I think I probably dated myself when the introduction to “Same Old Trip” turned out to be audio clips of the scene between Peter Graves and child actor Rossie Harris from the ‘80s classic film “Airplane”, because I was laughing heartily, and everyone around me was trying to figure out what the joke was. After Graves’ character, Captain Oveur, asks the kid if he’s “ever seen a grown man naked?” Loeffler responds to the crowd “Have you ever moshed naked?” I’m not sure the crowd caught the reference but I was laughing myself silly.
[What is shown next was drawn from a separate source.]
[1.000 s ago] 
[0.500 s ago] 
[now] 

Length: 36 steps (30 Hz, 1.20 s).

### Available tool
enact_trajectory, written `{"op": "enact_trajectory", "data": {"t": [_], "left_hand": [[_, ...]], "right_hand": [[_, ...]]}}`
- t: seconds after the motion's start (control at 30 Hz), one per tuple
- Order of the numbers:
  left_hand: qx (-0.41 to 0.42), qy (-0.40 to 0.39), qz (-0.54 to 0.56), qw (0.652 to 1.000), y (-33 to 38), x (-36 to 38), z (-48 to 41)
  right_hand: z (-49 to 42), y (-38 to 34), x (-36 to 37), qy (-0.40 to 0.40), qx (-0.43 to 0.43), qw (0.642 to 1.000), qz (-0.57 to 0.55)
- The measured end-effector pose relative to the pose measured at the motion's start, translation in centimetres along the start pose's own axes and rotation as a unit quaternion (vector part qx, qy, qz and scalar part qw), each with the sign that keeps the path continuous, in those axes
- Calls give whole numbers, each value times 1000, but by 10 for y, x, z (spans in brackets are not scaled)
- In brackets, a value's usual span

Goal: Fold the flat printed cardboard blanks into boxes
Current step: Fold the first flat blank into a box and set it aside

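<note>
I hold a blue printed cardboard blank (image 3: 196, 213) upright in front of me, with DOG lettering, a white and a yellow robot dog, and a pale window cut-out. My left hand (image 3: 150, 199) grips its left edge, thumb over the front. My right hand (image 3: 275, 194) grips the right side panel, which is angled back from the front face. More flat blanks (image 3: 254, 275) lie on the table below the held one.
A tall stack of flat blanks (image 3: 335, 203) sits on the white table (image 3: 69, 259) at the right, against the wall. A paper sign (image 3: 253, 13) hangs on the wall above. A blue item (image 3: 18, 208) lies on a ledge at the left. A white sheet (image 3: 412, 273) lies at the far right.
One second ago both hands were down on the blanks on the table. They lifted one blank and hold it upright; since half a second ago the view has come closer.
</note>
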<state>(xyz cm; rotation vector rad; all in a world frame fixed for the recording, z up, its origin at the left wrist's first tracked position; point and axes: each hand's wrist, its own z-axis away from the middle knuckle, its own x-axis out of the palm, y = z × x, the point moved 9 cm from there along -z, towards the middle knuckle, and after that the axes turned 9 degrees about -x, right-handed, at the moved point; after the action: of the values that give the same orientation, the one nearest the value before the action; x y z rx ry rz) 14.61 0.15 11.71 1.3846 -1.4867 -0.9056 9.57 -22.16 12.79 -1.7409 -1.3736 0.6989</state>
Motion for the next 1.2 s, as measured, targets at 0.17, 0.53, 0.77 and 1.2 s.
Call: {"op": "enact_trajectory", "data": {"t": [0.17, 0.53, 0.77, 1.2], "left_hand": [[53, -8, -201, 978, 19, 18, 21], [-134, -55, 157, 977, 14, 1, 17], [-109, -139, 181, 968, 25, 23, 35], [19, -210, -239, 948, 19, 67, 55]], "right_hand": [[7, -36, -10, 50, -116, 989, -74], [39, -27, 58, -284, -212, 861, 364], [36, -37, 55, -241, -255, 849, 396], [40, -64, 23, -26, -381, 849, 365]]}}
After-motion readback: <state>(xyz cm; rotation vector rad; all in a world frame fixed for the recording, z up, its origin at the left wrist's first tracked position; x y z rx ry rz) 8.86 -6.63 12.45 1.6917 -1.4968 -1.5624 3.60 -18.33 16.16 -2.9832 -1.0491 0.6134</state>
As the band played the slow jam intro to “Twinge” from La Gargola, the crowd began swaying while searchlights fanned out over the rapt and spellbound audience. All of the songs from the new album seemed to have an effect on the fans, including “Hunter Eats Hunter” which followed “Twinge”. Loeffler said of “Hunter Eats Hunter” – “That was my favorite.” I’m not sure if he was saying that it is his favorite song that they play, or that our reaction to the song was his favorite of the night, but the crowd ate it up.
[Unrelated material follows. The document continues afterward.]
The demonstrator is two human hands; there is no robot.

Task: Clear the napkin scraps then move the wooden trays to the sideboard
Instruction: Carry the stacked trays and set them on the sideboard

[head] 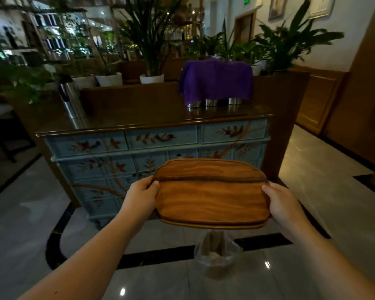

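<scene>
The wooden trays (212,193) are held in the air in front of the sideboard (156,146), below the level of its top and not touching it. At the near edge a second rim shows under the upper tray, so at least two are stacked; the exact number cannot be told. The upper tray is oval-cornered, its grain running across with one dark streak near the far side, and it lies roughly level, tipped slightly toward the camera.

The left hand (142,194) grips the trays' left end, thumb lying on top of the rim and fingers hidden underneath. The right hand (279,204) grips the right end the same way, thumb on the rim, fingers out of sight below. Both forearms are bare and reach forward from the lower corners, converging on the trays, with the wrists almost straight.

Just under the trays' near edge hangs a clear plastic bag (217,254) with pale crumpled material in it; what holds it cannot be told.

The sideboard is pale blue with painted leaves and birds on its drawer fronts and a dark polished wooden top. On that top, toward the right, a purple cloth (215,82) drapes over several metal cylinders (211,102). At the top's left end stands a steel thermos jug (70,100). Behind the sideboard are potted plants (152,40). The floor (30,224) is glossy grey tile with black inlay bands.
</scene>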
My second favorite song of the night, “Hats Off to the Bull” was also one of the crowd’s favorites as it got one of the biggest responses with the crowd singing along, bouncing and dancing, pumping their fists and nodding their heads to the ringing guitar licks and bubbling notes of the bridge.
The final song of the pre-encore set was “I Get It” from 2007’s Vena Sera. A song for those of us who face the daily onslaught of haters, doubters, and takers. It was a great way to close the show before the obligatory (and much desired) encore.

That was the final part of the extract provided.